Thinking Beyond Deep Roots
Written by Melody Kroll
April 13, 2015
As the prospect of more frequent drought looms, more research attention is being paid to the responses of plants to soil moisture availability. Conventional wisdom says that plants with roots that penetrate deep below the surface of the soil have an advantage over plants with shallow root systems when moisture is scarce during drought, and therefore a large amount of attention has been devoted to quantifying maximum rooting depth. Dr. Ricardo Holdo, a savanna ecologist in the Division of Biological Sciences at MU, questions this fundamental assumption in a new study of savanna and prairie plants published in Functional Ecology in collaboration with Dr. Jesse Nippert of Kansas State University.
Greenhouse-grown savanna species that differ in root distribution as a function of depth. (Image courtesy R. Holdo)

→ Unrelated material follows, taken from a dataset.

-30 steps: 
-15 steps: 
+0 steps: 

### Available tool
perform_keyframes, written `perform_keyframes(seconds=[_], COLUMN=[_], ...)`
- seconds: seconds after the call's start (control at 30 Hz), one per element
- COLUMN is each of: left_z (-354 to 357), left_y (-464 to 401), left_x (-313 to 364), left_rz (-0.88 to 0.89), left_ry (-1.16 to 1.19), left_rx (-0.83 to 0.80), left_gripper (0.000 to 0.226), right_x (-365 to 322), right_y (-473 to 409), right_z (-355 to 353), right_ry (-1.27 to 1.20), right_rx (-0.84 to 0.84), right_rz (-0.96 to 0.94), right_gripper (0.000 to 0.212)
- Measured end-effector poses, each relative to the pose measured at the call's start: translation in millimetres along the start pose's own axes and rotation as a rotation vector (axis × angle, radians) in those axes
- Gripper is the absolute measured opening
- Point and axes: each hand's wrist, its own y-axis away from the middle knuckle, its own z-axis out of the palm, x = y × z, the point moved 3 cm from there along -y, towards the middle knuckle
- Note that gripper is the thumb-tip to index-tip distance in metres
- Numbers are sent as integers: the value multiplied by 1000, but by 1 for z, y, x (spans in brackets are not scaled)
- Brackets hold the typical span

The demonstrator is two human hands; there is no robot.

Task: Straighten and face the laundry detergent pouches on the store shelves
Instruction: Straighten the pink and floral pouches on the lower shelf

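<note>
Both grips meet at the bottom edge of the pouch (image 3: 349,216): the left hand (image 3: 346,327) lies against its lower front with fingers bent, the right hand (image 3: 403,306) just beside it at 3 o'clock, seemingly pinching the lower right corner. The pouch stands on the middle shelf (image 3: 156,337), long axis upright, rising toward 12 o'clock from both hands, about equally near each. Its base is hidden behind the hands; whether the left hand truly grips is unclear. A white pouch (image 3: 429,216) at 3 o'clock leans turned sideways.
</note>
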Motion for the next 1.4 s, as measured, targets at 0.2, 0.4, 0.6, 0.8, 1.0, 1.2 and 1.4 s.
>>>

In the study, the authors show through dynamic models of water uptake that many other root attributes (specifically, the distribution of roots along the soil profile, the ability of plants to actively respond to changing moisture conditions across depths, and the hydraulic constraints of long roots) can affect patterns of water uptake to an equal or greater extent than maximum rooting depth. The results suggest a need to think more broadly about root attributes when considering how plants respond to variability in rainfall.
Read the study: Nippert, JB, and Holdo, RM. 2015. Challenging the maximum rooting depth paradigm in grasslands and savannas. Functional Ecology. DOI: 10.1111/1365-2435.12390.